Problem requirements: Nothing may be left out of the listing below but its images; repeat the rest exactly.

Data extract:
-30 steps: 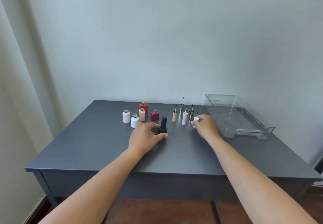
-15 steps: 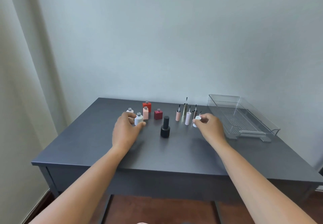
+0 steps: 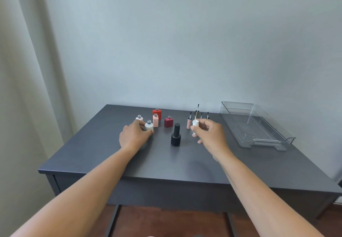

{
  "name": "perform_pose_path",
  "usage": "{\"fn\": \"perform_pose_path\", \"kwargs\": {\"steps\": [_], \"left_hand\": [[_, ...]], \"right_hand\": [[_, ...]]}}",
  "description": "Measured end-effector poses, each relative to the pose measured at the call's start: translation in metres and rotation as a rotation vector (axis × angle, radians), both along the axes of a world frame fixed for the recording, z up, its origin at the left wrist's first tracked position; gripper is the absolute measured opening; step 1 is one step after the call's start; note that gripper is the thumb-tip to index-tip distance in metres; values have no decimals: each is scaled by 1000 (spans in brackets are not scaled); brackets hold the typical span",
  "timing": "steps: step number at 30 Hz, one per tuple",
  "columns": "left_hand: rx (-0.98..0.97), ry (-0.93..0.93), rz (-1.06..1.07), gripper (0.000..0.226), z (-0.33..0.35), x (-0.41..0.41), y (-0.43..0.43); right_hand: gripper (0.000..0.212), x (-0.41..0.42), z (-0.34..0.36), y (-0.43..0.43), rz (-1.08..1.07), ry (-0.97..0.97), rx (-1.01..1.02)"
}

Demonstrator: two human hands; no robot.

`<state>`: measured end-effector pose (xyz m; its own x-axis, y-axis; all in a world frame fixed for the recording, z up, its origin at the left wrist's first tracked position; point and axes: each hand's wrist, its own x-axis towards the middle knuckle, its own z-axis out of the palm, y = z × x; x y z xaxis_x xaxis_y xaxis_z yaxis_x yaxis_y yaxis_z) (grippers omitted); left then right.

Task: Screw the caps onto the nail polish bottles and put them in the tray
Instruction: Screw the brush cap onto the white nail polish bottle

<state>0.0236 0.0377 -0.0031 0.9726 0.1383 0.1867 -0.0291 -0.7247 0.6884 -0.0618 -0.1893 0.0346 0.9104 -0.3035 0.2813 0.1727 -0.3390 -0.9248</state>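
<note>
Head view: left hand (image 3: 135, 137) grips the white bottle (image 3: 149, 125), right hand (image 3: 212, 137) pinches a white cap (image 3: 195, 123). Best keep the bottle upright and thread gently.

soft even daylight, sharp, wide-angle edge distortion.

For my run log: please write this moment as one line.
left hand: grips white bottle | right hand: holds white cap | black bottle: capped, standing on table, not in tray
</note>
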Motion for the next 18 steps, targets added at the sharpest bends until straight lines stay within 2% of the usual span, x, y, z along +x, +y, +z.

Problem solution:
-30 steps: 
-15 steps: 
+0 steps: 

{
  "name": "perform_pose_path",
  "usage": "{\"fn\": \"perform_pose_path\", \"kwargs\": {\"steps\": [_], \"left_hand\": [[_, ...]], \"right_hand\": [[_, ...]]}}",
  "description": "Measured end-effector poses, each relative to the pose measured at the call's start: translation in metres and rotation as a rotation vector (axis × angle, radians), both along the axes of a world frame fixed for the recording, z up, its origin at the left wrist's first tracked position; gripper is the absolute measured opening; step 1 is one step after the call's start; note that gripper is the thumb-tip to index-tip distance in metres; values have no decimals: each is scaled by 1000 (spans in brackets are not scaled); brackets hold the typical span",
  "timing": "steps: step number at 30 Hz, one per tuple",
  "columns": "left_hand: rx (-0.98..0.97), ry (-0.93..0.93), rz (-1.06..1.07), gripper (0.000..0.226), z (-0.33..0.35), x (-0.41..0.41), y (-0.43..0.43); right_hand: gripper (0.000..0.212), x (-0.41..0.42), z (-0.34..0.36), y (-0.43..0.43), rz (-1.08..1.07), ry (-0.97..0.97), rx (-1.01..1.02)"
}

Demonstrator: two human hands; no robot.

`<state>`: measured end-effector pose (xyz m; its own x-axis, y-axis; all in a world frame fixed for the recording, z up, its origin at the left wrist's first tracked position; point and axes: each hand's wrist, its own x-axis towards the middle knuckle, its own z-axis out of the palm, y = z × x; x y z xaxis_x xaxis_y xaxis_z yaxis_x yaxis_y yaxis_z) (grippers omitted); left then right.

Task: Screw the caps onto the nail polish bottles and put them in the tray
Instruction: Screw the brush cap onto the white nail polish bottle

<state>0.0236 0.0377 -0.0031 0.9726 0.1383 0.1867 -0.0291 -0.7247 0.6884 -0.0618 -0.1893 0.0346 0.9104 -0.3035 0.2813 0.1727 -0.3390 -0.9248</state>
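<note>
Head view: left hand (image 3: 135, 137) grips the white bottle (image 3: 149, 125), right hand (image 3: 212, 137) pinches a white cap (image 3: 195, 123). Best keep the bottle upright and thread gently.

soft even daylight, sharp, wide-angle edge distortion.

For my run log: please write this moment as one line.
left hand: grips white bottle | right hand: holds white cap | black bottle: capped, standing on table, not in tray
</note>
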Motion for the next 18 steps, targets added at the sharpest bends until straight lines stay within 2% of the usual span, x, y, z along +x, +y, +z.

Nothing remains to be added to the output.